The Chemical Safety Board reviewed 62 MSDSs for widely used nonconductive flammable liquids. Almost all (97%) contained a warning about ignitable flammable vapors. About 67% contained a warning about the potential for the potential to accumulate static electricity, but only three MSDSs included conductivity testing data. Only one MSDS warned specifically of the potential for the chemical to form an ignitable vapor-air mixture inside tanks.

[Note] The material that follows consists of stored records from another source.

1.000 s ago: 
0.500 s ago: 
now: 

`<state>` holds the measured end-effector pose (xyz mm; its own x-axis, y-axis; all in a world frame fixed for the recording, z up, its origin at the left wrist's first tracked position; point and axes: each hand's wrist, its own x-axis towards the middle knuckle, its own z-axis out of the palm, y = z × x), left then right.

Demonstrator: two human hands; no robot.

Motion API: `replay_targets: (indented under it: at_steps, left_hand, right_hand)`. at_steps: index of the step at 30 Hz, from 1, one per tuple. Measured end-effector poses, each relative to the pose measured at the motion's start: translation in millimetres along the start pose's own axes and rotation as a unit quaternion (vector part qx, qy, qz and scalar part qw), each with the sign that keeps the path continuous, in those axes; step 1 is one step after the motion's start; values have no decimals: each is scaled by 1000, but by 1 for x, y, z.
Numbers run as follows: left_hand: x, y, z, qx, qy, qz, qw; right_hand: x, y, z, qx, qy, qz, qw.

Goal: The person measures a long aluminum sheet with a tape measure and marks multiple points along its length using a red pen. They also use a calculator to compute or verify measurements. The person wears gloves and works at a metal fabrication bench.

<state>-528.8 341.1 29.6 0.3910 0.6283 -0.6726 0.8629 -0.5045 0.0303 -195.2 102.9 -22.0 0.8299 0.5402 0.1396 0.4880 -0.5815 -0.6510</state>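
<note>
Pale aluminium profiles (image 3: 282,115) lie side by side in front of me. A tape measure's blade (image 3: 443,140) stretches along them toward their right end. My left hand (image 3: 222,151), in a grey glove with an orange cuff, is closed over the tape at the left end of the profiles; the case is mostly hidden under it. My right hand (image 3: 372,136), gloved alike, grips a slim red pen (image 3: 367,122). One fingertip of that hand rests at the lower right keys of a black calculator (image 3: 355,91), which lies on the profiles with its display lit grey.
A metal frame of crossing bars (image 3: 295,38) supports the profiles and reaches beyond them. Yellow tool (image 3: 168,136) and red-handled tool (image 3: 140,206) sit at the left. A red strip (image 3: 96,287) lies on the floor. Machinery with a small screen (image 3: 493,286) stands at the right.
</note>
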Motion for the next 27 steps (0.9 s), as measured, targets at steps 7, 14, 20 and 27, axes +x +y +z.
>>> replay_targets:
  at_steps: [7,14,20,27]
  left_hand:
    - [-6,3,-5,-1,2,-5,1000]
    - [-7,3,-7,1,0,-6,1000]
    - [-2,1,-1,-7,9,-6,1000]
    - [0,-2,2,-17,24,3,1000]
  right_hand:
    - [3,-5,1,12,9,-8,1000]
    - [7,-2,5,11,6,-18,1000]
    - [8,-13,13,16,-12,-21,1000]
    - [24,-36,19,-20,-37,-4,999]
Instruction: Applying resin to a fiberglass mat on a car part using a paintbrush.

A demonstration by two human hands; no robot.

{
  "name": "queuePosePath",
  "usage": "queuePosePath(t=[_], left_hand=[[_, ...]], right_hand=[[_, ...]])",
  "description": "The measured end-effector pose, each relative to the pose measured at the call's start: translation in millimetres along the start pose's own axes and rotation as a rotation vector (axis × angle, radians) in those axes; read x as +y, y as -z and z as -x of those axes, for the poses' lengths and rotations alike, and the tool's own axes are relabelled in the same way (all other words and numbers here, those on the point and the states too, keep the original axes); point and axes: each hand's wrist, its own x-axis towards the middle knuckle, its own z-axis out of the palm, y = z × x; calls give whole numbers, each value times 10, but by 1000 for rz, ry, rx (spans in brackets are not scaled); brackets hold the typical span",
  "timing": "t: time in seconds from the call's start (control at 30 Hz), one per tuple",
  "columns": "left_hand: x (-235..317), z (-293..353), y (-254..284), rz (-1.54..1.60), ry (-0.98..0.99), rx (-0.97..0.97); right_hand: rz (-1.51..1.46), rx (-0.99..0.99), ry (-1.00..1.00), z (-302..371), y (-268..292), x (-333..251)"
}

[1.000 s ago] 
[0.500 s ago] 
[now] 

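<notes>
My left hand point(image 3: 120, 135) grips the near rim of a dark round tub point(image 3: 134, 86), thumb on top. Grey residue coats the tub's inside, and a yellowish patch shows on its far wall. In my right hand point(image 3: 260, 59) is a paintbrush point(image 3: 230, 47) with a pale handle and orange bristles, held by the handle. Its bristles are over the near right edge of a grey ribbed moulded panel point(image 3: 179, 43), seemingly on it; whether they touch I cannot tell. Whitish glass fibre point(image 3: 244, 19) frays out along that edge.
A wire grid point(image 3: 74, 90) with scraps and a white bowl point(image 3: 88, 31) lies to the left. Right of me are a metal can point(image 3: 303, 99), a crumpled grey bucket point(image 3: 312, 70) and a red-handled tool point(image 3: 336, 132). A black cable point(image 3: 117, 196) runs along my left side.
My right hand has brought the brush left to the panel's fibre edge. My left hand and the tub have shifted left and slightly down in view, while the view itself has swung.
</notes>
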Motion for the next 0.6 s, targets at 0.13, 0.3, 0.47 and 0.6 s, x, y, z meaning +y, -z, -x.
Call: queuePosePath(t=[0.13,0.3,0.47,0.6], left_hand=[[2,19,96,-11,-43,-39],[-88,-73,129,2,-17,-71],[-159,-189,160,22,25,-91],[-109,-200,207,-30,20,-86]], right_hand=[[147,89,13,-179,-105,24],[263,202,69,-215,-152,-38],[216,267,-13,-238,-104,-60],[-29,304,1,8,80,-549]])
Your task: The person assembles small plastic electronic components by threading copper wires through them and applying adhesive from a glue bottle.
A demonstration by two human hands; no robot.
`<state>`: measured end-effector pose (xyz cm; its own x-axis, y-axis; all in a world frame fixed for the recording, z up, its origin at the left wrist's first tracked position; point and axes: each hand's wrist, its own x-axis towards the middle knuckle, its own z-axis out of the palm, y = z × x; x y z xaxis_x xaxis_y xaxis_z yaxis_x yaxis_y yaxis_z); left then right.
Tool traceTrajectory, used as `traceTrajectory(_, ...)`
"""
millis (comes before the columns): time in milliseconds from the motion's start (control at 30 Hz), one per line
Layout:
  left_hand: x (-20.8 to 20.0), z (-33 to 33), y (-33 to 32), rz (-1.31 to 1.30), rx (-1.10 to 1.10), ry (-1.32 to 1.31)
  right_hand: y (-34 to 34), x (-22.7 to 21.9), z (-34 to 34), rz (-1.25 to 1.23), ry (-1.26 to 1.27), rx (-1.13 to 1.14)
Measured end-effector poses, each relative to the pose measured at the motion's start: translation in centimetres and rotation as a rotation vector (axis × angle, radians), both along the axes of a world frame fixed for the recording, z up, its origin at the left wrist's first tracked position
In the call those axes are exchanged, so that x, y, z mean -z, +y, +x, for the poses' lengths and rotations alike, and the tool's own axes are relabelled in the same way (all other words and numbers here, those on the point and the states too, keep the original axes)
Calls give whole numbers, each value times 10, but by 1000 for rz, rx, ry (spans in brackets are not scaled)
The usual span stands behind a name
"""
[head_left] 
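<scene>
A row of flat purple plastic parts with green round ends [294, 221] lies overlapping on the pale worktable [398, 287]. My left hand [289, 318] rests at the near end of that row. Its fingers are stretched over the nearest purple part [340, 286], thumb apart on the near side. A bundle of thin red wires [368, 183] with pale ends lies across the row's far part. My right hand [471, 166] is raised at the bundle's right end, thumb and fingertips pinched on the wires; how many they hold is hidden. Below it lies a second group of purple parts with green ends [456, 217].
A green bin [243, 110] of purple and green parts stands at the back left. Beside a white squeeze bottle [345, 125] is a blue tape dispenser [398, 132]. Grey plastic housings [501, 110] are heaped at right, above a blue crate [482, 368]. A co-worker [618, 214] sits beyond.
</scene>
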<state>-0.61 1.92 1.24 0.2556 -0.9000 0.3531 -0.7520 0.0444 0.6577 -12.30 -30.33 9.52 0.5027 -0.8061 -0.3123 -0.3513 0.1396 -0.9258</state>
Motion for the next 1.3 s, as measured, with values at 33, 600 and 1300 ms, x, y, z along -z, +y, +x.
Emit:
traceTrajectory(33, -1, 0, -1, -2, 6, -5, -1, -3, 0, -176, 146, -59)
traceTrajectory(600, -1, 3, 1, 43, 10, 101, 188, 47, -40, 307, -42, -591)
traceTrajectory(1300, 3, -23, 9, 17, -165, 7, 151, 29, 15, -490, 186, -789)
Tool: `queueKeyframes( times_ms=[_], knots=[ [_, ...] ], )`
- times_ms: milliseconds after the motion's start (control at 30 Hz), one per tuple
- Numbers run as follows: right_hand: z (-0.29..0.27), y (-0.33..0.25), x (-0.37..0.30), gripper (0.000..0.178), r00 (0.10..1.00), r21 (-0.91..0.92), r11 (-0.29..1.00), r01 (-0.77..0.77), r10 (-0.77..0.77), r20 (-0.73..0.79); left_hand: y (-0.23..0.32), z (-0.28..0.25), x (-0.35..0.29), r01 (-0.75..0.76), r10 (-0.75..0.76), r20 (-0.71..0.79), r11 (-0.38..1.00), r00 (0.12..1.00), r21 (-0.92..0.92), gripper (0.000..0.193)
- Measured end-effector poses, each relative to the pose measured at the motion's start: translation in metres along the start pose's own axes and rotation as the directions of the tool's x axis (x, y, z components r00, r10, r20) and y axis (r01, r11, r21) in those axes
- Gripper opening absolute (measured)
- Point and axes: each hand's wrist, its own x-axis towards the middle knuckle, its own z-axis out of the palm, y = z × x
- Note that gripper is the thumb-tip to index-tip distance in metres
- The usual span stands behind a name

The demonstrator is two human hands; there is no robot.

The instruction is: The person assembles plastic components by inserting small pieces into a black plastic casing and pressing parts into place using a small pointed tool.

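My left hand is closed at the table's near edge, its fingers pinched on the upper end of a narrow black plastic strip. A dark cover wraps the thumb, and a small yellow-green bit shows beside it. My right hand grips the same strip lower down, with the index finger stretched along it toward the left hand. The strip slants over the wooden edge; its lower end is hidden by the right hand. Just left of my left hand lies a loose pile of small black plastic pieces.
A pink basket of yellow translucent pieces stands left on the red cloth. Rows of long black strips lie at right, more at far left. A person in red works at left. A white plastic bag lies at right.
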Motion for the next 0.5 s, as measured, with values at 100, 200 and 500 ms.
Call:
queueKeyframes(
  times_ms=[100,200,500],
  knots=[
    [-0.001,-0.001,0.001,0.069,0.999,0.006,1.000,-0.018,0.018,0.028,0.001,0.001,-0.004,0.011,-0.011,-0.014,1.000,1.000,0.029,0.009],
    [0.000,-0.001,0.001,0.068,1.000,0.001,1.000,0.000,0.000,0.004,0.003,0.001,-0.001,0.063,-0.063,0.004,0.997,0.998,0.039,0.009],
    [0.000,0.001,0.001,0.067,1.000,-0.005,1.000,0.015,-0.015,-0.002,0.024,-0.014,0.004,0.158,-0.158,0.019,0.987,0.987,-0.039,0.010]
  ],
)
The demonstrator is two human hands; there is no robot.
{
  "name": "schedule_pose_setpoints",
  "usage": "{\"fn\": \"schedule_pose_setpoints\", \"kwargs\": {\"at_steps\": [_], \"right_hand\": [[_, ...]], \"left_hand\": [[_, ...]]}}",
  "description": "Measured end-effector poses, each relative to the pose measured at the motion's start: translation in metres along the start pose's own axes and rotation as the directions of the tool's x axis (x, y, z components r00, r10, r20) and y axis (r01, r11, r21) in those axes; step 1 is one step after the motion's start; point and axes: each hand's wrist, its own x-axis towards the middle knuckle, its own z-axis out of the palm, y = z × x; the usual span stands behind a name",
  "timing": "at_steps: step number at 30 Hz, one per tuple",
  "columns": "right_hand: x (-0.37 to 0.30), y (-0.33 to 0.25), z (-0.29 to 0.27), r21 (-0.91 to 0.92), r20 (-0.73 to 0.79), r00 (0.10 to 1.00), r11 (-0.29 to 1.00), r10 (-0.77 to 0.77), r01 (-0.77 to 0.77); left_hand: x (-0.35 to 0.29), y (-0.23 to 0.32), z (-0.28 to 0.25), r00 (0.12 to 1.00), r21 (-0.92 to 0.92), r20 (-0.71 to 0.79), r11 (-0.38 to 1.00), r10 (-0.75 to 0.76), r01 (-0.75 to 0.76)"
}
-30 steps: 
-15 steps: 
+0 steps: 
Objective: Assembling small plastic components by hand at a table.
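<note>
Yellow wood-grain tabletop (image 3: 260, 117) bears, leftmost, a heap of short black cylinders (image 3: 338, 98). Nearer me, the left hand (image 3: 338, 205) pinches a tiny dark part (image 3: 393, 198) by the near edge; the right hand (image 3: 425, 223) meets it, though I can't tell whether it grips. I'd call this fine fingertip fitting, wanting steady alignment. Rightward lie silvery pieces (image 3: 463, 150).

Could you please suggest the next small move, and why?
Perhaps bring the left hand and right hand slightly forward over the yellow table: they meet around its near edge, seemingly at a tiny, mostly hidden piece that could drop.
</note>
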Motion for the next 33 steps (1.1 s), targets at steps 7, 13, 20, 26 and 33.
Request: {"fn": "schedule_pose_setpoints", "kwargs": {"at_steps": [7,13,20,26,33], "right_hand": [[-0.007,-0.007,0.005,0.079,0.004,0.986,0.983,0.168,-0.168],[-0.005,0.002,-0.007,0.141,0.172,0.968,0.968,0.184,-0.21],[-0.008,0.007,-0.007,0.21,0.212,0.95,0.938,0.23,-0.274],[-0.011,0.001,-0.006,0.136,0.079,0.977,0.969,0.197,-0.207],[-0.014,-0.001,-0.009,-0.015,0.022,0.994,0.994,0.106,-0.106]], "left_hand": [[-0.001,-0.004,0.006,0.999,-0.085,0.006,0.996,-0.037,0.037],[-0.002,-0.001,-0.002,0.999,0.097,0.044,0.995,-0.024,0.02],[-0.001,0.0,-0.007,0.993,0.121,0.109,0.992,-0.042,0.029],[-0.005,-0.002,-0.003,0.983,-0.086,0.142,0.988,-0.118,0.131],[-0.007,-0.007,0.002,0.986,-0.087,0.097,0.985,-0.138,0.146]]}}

Eight of the 62 MSDSs mentioned one or more precautionary methods such as adding an inert gas to tank head spaces, reducing the pump flow velocity, or bonding and grounding, or adding an anti-static agent, but sometimes even this information was incomplete (e.g. bonding and grounding alone may not be enough).

Prevention of Explosions and Fires Involving Non-Conductive Flammable Liquids

The specific standards for the industry need to be communicated to the people who handle and use the chemicals. In general, one or more precautions must take place to avoid an incident.
  • Manufacture guidance, in addition to the MSDS which probably will not be enough
  • Add an inert gas to tank head space [contact liquid manufacturer to see if appropriate, and also comply with OSHA requirement 29 CFR 1910.146 for entering confined spaces]
  • If applicable, add an anti-static agent to the liquid [comment: anti-static agents are required for all Jet fuel worldwide except the United States and Chile].
  • Reduce pumping flow velocity during filling or transferring non-conductive liquids. NFPA 77 (published 2007) recommends a pumping flow velocity of 1 meter per second.
  • The tank, transfer lines, pump, floats, etc. must be properly bonded and grounded. Inspect and replace, as appropriate, floats with level measuring devices which will not promote sparks inside the tank [from CSB report on Barton Solvents explosion].